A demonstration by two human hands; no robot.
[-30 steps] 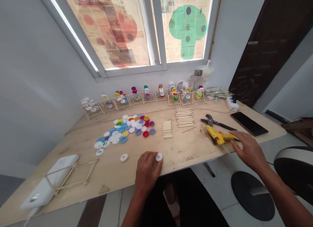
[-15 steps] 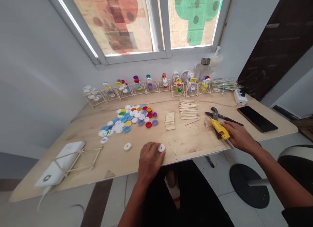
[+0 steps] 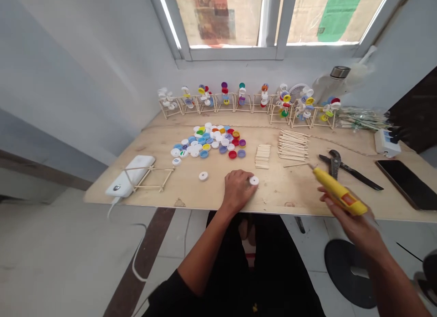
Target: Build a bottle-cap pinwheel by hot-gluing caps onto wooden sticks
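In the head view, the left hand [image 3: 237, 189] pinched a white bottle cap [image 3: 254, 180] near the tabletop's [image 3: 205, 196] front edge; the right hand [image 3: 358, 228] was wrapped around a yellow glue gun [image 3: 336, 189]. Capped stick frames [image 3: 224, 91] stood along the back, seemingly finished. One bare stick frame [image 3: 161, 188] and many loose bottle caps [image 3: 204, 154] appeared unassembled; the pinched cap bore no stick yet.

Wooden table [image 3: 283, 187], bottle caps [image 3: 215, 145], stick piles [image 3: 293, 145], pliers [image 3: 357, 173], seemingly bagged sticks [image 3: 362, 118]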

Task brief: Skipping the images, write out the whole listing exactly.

Output of the exercise:
A demonstration by two human hands; no robot.
[-30 steps] 
[-15 steps] 
[+0 steps] 
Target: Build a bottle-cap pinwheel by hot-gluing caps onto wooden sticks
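In the head view, the left hand [image 3: 237, 189] pinched a white bottle cap [image 3: 254, 180] near the tabletop's [image 3: 205, 196] front edge; the right hand [image 3: 358, 228] was wrapped around a yellow glue gun [image 3: 336, 189]. Capped stick frames [image 3: 224, 91] stood along the back, seemingly finished. One bare stick frame [image 3: 161, 188] and many loose bottle caps [image 3: 204, 154] appeared unassembled; the pinched cap bore no stick yet.

Wooden table [image 3: 283, 187], bottle caps [image 3: 215, 145], stick piles [image 3: 293, 145], pliers [image 3: 357, 173], seemingly bagged sticks [image 3: 362, 118]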

Work on the exercise is finished.